Our minds speak to us constantly and we listen. Who else would be talking to us. We accept without question what is said and react from that reference point. However, is this the truth of the moment? I lose my keys and become very angry with myself for being so careless. Is this all that is going on or is there something that is not being said but lives below the surface.
Growing up I learned the importance of “being perfect” in order to feel safe. Losing the keys triggered this belief of what it meant to feel unloved. What happens normally is that present moment experiences trigger historic memories of one’s perceived psychological unmet needs and perceived deficiencies. The truth of what is happening in the moment is buried below the superficial and current understanding of what has gone wrong. Beneath the mask of our sense of self hides our underlying truth. One needs to dig deeper and allow one to hear the unspoken truth from the source of one’s wounding.
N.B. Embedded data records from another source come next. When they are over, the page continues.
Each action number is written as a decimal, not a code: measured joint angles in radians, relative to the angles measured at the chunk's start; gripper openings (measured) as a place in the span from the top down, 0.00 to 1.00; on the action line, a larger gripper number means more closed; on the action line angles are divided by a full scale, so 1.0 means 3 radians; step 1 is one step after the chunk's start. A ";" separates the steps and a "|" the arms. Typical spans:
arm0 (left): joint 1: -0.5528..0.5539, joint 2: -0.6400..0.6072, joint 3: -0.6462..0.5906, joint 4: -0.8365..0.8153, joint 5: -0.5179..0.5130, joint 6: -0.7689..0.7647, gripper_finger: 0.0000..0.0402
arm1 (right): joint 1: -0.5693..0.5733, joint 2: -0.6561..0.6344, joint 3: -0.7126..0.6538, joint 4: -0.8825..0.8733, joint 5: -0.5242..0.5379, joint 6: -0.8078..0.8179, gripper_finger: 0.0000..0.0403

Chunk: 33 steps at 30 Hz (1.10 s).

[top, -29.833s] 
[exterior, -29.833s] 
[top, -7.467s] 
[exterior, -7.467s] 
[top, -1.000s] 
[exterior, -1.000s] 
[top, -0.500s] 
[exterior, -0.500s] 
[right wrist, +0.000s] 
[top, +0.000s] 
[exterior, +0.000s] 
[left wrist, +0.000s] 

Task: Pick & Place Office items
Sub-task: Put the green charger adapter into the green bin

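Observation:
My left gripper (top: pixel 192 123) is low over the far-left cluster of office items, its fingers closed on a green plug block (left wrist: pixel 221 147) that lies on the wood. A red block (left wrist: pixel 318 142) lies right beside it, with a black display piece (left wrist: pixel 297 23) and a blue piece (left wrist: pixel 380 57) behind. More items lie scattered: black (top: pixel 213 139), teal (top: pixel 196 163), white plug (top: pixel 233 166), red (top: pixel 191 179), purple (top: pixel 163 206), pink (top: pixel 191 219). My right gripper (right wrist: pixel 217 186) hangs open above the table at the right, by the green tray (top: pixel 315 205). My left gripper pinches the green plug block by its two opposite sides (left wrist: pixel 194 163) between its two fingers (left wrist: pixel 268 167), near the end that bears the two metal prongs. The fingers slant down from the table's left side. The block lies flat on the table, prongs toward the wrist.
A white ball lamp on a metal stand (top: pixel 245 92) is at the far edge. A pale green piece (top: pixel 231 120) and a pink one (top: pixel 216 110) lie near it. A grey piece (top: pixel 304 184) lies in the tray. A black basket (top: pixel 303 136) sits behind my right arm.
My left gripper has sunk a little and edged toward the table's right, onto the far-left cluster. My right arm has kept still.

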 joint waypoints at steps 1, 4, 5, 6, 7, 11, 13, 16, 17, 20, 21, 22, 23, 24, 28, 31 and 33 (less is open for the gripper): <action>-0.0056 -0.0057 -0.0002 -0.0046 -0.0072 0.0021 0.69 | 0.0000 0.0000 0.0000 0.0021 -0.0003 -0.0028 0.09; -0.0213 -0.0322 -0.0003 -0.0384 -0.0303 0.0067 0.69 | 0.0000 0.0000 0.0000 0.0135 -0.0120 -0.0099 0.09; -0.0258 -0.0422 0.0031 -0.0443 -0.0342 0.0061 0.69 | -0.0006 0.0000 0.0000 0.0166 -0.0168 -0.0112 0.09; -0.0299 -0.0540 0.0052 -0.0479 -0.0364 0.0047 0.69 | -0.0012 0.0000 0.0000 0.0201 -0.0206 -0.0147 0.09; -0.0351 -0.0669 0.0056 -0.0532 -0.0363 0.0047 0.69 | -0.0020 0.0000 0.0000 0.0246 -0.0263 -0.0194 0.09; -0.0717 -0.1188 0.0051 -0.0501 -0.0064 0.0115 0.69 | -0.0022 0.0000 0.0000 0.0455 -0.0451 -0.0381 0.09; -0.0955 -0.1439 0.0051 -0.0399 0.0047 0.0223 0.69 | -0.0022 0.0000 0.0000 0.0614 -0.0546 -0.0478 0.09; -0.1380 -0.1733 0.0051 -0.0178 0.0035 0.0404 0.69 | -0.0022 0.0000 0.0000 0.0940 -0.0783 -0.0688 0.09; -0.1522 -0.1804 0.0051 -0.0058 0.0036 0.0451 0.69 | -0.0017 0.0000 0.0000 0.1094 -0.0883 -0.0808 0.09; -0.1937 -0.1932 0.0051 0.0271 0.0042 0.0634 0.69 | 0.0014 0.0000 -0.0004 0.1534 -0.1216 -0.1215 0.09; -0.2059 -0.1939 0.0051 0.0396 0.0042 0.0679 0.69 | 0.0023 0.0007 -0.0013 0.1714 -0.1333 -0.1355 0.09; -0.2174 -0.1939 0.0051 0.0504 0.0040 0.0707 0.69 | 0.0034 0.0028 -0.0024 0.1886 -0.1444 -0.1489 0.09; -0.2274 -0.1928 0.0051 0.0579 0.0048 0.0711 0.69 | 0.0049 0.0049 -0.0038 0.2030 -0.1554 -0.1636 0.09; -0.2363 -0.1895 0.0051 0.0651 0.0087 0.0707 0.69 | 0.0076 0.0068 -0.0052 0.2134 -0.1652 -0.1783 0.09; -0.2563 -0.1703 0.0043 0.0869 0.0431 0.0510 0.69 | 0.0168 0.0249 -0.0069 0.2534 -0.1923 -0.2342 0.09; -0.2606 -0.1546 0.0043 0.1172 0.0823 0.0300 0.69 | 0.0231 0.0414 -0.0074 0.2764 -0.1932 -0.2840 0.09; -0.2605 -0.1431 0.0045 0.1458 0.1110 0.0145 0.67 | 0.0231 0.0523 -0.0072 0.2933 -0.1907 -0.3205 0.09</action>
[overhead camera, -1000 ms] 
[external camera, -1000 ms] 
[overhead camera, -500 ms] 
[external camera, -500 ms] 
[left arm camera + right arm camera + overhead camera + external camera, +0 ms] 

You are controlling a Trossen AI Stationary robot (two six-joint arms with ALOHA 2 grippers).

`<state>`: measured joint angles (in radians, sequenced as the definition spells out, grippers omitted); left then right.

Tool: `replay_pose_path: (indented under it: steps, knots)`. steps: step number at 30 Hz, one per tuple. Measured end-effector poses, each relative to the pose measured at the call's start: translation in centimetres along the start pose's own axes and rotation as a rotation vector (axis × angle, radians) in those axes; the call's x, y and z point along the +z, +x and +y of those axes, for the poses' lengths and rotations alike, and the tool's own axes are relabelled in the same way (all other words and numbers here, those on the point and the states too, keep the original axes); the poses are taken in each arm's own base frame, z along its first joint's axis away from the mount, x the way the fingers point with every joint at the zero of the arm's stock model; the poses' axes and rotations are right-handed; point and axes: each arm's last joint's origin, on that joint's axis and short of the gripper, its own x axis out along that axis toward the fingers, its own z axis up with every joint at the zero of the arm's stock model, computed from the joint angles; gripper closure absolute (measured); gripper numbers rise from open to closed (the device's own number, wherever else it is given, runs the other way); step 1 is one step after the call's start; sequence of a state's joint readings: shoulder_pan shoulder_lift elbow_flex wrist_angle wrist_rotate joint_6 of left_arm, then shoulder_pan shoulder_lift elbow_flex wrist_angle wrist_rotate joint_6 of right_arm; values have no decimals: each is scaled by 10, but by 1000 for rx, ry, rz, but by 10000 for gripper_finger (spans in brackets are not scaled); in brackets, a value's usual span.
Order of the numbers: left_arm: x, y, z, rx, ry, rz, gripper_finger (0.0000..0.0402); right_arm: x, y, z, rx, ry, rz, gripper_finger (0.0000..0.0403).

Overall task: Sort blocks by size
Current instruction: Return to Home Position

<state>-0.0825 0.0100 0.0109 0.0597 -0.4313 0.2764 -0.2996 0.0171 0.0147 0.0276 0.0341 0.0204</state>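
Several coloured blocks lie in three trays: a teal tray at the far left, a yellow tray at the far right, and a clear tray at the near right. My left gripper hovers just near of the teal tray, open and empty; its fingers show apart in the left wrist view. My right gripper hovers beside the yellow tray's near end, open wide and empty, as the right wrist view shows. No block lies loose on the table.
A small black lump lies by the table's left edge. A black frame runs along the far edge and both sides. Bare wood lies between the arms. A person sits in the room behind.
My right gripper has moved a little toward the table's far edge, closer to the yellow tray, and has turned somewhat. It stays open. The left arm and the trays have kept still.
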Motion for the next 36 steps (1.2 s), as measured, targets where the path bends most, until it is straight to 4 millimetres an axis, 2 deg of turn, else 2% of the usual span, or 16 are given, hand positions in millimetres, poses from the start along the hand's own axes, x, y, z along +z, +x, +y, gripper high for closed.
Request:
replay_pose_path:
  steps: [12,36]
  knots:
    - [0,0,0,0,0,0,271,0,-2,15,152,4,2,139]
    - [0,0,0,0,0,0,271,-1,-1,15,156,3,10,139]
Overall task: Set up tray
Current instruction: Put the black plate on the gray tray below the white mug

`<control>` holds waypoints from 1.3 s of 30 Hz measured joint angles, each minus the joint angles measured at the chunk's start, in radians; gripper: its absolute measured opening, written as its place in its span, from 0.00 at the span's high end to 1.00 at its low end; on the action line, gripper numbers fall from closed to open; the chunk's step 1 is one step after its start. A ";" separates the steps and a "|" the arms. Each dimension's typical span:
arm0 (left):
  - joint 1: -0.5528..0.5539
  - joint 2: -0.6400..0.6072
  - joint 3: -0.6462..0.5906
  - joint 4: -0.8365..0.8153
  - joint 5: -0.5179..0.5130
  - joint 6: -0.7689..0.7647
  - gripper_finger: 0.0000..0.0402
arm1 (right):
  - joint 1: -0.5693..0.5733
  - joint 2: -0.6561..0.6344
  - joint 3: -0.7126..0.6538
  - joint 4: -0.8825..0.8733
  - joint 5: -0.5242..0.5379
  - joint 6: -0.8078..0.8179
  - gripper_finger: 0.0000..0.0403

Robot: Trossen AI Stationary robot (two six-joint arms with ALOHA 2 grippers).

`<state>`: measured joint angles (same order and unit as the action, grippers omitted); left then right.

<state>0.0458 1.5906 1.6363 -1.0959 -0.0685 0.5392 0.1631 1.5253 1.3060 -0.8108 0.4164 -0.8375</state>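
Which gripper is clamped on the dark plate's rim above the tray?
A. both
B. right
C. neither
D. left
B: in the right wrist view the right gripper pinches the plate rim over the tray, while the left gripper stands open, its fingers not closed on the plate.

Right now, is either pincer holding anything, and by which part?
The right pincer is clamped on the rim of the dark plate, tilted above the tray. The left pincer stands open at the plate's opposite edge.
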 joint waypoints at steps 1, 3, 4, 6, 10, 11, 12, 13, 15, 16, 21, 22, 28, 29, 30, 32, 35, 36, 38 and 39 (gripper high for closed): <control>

When we get upset what do we do with it? Our normal reaction is to deny or run away from it. We build walls to protect ourselves from our pain. Experiential avoidance does not solve the problem. If anything, it may aggravate and prolong the issue as we never address what is happening. Mindfulness asks us to paradoxically approach our suffering. We need to become intimate with what we are experiencing with interest and curiosity. There can be no resistance but only openness. The only issue with engaging with our present moment experience is that we typically identify with our sense of self and own the pain and suffering of our identity. It is not that we create a sense of self that suffers, but we attach to it! We need to know what is happening but from the perspective of non-attachment with our sense of self. We need to rest in the awareness of mindfulness. It is a paradoxical relationship as we feel our experience but don’t own it. The essence of mindfulness is engaged non-attachment with self.
I send several email invitations and call a friend with no response. What is going on? Is my friend deliberately ignoring me? I am getting angry about what is happening. I finally reach them and blurt out my anger without any control or care. I find out that I was using the wrong email and my friend had been going through some recent trauma and didn’t respond. I felt upset that I had acted that way. Does this happen to you? Are you saying or doing something before you really think about it? Our minds are for most of the time not under our control. We autonomously, subconsciously and spontaneously reference every moment against the belief system of who we believe we are. We are constantly judging whether we are acting in a way that agrees or disagrees with our fixed beliefs. We often become aware after we have acted, often not in the most appropriate way. We are left with reviewing what we have done and trying to repair our unskillful behavior. Mindfulness is asking us to create a mindful pause and hopefully bring awareness to the intentionality of our action before we act. Can we make a wise choice at the point of being able to preview what we intend to do, rather than reviewing how we have already acted?
How do we normally talk about ourselves? It is from the first person perspective. We use the pronouns “I, me, we and us.” This clearly delineates one as being in charge of what is happening. What would it be like to shift the perspective from first to third person? The pronouns we use for third person perspective are: “He, she, it, they, them or one’s proper name.” What is happening is not being told from a personal perspective. It is as if someone else is describing what is happening. If we were to use a third person perspective to describe what our actions are it tends to externalize our sense of self. It places us in the perspective of a witness observing what we believe our sense of self to be doing. It is a trick of language that supports non-attachment with the sense of self. For example, I lose my keys and I am angry, upset and self-critical. I can frame the experience from the third person perspective by saying: “Philip is angry for losing the keys.” Try this out when labeling your experience as a way to help support dis-identification.
How can we help support bringing awareness, meta-awareness and some distancing from our sense of self in our present experience as we practice mindfulness? Labelling is a very simple, practical and effective technique to do this. Language can be very helpful to direct our focus. Normally we are so caught up with what is happening that we are not aware of what we are aware of. In labeling one pauses and then identifies what dominant thought, emotion or physical sensation is present. One can state it as a generality such as: “Thinking, Feeling an emotion or Feeling a physical sensation.” One can be more specific by identifying the actual thought or feeling such as: “Judging, Sadness, Cramping etc.” It is helpful not to use the word “I” such as I am sad, I am planning or I am feeling pain. This is a way to move away from the belief in an enduring sense of self that is owning the experience. Mindfulness is a process. Labelling can help support this by saying: “KNOWING sadness, Knowing pain, Knowing planning.” In finding the right label for the experience there needs to be a stepping back from ownership of the experience to be able to have the perspective to know what is happening. Name it to frame it by labeling creates a brake from the automatic and autonomous reactive self-referential judgment.